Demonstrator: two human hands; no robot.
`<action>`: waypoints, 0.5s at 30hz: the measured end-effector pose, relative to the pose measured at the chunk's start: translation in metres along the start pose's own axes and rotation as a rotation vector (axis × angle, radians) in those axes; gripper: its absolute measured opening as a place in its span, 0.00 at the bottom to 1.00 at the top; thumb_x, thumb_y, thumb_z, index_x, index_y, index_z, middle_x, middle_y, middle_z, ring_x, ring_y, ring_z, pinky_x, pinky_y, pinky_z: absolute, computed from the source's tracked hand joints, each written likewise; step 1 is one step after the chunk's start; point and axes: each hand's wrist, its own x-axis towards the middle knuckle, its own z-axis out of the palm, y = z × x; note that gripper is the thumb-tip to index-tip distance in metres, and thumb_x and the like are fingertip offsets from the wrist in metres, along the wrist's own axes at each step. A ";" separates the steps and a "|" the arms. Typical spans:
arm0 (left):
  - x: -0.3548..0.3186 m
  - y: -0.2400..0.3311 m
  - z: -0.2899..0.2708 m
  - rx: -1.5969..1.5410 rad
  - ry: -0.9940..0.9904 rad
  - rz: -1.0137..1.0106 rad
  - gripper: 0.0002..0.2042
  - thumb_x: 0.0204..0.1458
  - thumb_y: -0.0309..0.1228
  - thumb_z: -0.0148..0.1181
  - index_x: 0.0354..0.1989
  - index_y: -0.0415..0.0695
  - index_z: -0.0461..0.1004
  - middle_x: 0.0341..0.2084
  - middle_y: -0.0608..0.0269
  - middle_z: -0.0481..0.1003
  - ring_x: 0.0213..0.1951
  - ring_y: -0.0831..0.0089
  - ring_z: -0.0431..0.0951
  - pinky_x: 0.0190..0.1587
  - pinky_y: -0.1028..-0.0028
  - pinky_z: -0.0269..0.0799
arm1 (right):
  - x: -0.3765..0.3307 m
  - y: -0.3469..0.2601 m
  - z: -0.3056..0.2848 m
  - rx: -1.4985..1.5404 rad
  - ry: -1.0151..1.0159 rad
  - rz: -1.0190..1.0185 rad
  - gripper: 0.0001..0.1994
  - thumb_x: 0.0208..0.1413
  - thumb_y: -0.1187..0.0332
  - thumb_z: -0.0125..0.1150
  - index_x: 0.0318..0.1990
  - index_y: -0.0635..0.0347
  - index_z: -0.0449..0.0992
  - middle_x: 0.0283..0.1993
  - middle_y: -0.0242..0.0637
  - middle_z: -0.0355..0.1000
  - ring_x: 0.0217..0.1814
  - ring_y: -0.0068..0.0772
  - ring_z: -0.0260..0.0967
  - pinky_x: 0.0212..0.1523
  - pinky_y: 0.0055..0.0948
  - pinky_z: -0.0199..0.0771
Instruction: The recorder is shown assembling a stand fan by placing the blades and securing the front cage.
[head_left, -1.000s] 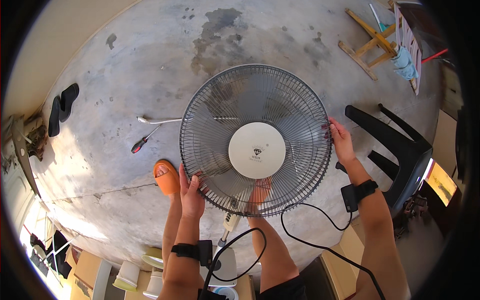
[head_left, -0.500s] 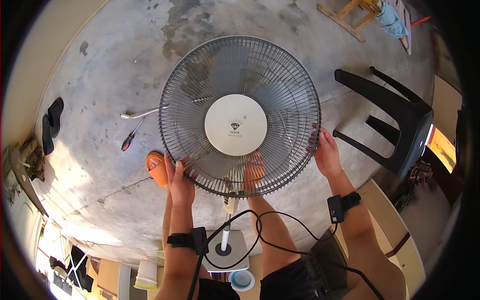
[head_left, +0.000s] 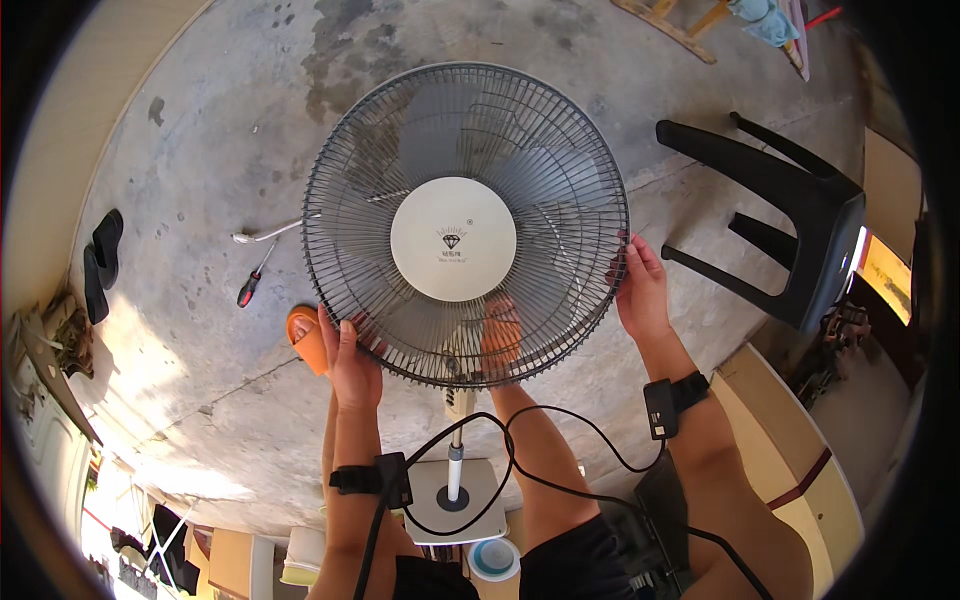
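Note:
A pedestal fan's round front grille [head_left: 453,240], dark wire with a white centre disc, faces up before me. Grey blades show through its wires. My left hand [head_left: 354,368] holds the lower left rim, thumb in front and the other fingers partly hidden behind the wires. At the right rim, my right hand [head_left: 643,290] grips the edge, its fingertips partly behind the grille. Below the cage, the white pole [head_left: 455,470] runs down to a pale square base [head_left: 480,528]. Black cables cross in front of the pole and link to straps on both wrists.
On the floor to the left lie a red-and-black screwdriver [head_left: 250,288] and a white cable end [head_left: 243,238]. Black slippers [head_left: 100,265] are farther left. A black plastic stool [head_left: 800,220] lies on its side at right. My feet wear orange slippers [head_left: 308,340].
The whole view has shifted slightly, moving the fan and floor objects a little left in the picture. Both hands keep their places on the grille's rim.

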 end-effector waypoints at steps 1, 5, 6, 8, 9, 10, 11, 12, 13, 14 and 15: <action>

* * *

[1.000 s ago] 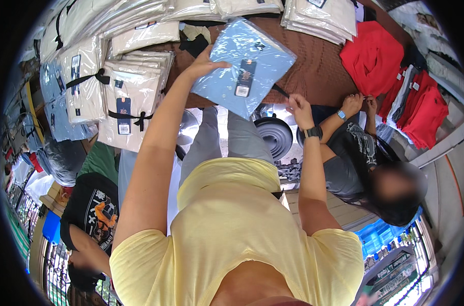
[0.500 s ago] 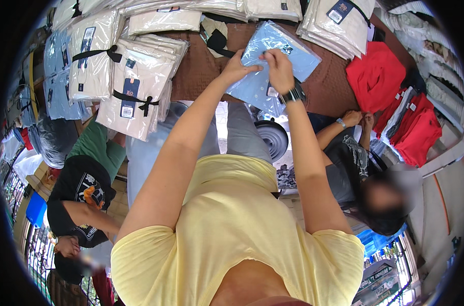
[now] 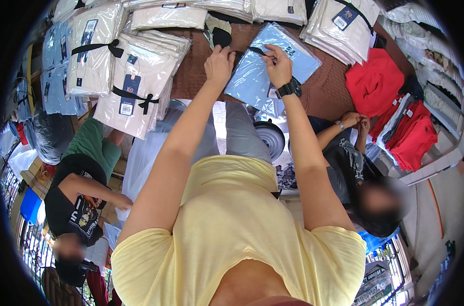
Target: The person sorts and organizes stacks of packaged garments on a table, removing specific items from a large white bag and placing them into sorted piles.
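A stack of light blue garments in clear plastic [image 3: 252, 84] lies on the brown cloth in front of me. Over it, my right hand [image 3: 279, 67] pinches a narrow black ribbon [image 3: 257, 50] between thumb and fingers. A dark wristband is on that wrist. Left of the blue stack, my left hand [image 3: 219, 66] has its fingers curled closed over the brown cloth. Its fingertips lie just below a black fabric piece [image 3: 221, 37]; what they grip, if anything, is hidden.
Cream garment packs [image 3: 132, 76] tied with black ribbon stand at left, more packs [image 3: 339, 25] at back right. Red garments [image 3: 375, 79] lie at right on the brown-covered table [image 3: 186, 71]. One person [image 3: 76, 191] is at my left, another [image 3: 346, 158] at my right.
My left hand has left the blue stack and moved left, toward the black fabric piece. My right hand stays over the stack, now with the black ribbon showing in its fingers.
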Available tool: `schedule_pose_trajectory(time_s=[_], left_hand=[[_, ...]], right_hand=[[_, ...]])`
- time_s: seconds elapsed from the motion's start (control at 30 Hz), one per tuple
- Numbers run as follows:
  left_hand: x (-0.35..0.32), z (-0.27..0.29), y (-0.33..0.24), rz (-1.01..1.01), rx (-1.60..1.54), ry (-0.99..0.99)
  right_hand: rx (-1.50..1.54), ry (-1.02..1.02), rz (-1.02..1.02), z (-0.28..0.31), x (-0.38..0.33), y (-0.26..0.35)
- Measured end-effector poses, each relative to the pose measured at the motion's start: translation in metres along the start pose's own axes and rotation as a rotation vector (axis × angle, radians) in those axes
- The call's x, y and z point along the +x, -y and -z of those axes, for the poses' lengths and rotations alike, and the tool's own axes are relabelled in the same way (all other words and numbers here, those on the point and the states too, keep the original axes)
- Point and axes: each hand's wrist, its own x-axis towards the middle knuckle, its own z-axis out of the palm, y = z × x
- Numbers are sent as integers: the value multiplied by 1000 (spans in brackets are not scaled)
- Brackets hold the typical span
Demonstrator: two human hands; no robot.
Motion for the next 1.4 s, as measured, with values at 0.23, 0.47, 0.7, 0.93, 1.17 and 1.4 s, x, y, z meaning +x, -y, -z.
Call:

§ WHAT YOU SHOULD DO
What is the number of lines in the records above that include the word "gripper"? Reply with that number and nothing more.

§ SOLUTION TO THE PROBLEM
3